What you need to do: How many lines in the records below contain "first"? Reply with the number only.

Source data:
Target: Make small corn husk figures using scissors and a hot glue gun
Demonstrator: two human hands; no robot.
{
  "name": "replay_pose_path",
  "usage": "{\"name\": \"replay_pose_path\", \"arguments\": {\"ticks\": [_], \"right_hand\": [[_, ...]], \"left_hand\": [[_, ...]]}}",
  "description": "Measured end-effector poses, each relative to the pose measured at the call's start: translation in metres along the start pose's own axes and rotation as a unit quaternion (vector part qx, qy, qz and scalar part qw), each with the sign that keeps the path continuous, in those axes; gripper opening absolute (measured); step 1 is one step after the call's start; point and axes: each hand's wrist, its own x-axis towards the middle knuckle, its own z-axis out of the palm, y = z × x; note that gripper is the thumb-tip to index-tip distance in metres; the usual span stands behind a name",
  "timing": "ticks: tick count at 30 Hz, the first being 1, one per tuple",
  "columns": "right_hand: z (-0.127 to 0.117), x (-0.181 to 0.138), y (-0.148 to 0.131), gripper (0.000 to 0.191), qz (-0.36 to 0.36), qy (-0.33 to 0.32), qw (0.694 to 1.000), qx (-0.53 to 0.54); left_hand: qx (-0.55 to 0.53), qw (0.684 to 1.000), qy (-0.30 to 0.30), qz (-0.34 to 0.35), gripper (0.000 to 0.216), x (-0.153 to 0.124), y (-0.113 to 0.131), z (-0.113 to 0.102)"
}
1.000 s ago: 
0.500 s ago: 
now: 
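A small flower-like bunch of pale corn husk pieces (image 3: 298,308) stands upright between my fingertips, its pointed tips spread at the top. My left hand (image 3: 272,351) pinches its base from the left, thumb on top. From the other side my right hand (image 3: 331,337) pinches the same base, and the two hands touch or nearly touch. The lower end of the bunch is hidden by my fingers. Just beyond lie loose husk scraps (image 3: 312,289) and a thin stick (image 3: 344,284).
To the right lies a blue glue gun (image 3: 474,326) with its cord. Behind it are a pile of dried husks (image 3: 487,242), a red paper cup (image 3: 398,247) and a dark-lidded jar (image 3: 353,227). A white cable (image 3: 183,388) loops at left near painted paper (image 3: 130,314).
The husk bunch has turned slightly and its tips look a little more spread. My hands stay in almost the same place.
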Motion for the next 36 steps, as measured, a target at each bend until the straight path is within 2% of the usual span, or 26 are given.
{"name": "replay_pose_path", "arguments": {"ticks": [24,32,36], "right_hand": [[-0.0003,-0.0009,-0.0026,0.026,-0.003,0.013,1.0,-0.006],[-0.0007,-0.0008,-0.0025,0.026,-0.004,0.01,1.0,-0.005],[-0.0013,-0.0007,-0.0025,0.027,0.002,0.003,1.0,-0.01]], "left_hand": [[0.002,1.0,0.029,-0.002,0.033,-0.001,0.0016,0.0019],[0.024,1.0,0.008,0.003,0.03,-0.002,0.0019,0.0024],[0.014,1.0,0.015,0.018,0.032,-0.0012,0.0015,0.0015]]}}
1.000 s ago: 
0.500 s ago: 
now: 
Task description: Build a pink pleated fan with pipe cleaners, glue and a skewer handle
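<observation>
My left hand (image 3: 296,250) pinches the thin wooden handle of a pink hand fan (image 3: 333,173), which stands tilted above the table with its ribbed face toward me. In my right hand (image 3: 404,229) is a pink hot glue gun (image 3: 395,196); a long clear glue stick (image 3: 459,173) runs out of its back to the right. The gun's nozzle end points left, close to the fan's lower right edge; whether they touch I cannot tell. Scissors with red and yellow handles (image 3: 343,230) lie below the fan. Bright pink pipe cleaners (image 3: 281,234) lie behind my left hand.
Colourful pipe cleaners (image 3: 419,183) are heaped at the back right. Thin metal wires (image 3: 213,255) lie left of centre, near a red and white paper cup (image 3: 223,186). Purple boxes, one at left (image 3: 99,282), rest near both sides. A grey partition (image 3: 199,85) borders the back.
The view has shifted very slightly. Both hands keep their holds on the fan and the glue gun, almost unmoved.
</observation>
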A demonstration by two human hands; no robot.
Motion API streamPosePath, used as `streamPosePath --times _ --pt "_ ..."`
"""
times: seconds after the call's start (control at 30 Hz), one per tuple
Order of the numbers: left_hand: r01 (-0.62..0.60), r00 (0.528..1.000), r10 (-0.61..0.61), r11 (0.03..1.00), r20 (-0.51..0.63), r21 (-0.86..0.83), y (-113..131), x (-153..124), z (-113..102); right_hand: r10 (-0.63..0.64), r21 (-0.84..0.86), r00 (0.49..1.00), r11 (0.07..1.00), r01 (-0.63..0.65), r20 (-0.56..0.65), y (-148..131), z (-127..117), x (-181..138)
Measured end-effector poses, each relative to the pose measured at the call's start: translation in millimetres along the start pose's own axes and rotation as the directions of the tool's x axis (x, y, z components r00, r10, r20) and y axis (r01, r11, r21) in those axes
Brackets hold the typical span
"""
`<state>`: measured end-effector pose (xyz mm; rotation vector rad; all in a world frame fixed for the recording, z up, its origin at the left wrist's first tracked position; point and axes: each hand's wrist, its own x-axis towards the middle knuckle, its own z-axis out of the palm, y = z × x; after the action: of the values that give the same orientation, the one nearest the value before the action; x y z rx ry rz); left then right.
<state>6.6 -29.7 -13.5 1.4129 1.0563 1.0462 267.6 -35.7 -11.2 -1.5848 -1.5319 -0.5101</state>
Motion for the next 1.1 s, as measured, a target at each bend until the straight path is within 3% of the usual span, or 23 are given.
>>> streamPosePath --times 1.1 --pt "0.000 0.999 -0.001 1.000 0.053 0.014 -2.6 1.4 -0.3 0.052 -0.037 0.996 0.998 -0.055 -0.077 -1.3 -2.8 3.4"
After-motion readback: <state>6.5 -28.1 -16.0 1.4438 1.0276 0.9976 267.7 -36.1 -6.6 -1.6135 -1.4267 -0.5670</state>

Solution to the problem: 2